This document describes the current state of Horizontal Pod Autoscaling in Kubernetes.
With Horizontal Pod Autoscaling, Kubernetes automatically scales the number of pods in a replication controller, deployment or replica set based on observed CPU utilization (or, with alpha support, on some other, application-provided metrics).
The Horizontal Pod Autoscaler is implemented as a Kubernetes API resource and a controller. The resource determines the behavior of the controller. The controller periodically adjusts the number of replicas in a replication controller or deployment to match the observed average CPU utilization to the target specified by user.

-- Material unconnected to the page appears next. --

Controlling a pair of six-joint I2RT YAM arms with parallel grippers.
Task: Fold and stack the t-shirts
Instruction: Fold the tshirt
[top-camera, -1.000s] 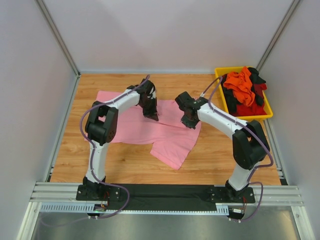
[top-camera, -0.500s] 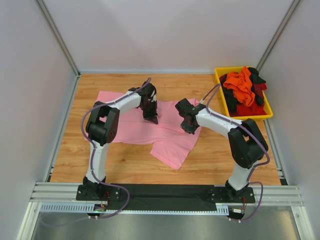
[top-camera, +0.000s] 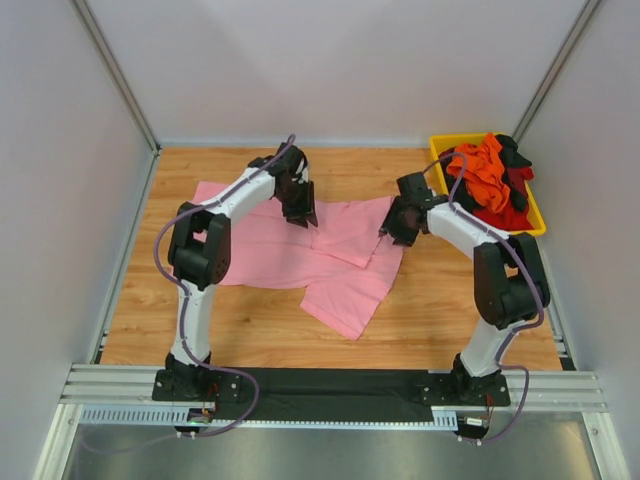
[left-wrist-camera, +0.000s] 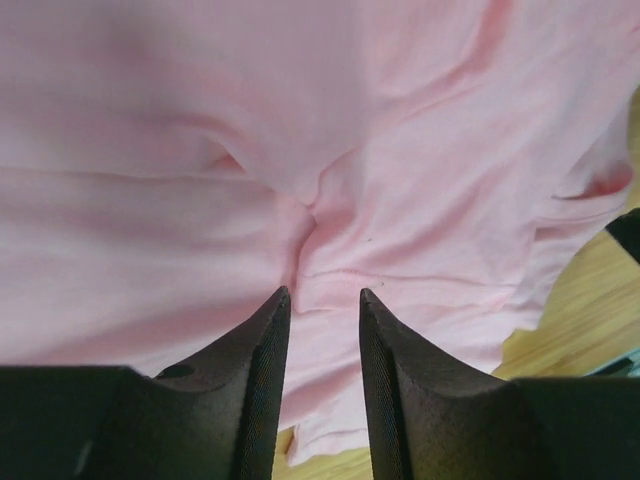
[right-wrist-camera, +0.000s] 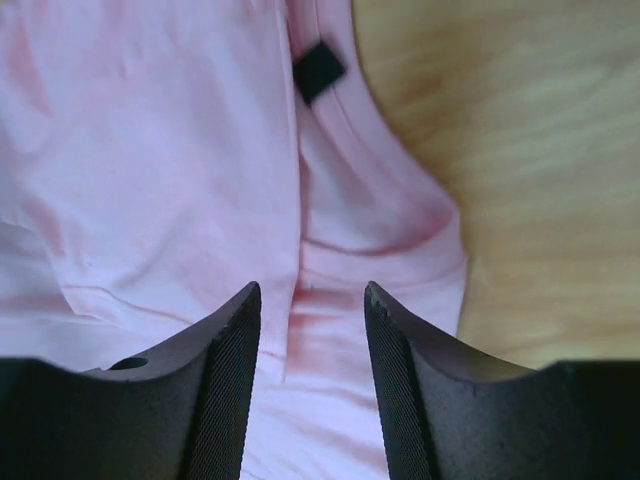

The autoscaler is implemented as a control loop.
It periodically queries CPU utilization for the pods it targets.
(The period of the autoscaler is controlled by --horizontal-pod-autoscaler-sync-period
flag of controller manager.
The default value is 30 seconds).
Then, it compares the arithmetic mean of the pods’ CPU utilization with the target and adjust the number of replicas if needed.
CPU utilization is the recent CPU usage of a pod divided by the sum of CPU requested by the pod’s containers. Please note that if some of the pod’s containers do not have CPU request set, CPU utilization for the pod will not be defined and the autoscaler will not take any action. Further details of the autoscaling algorithm are given here.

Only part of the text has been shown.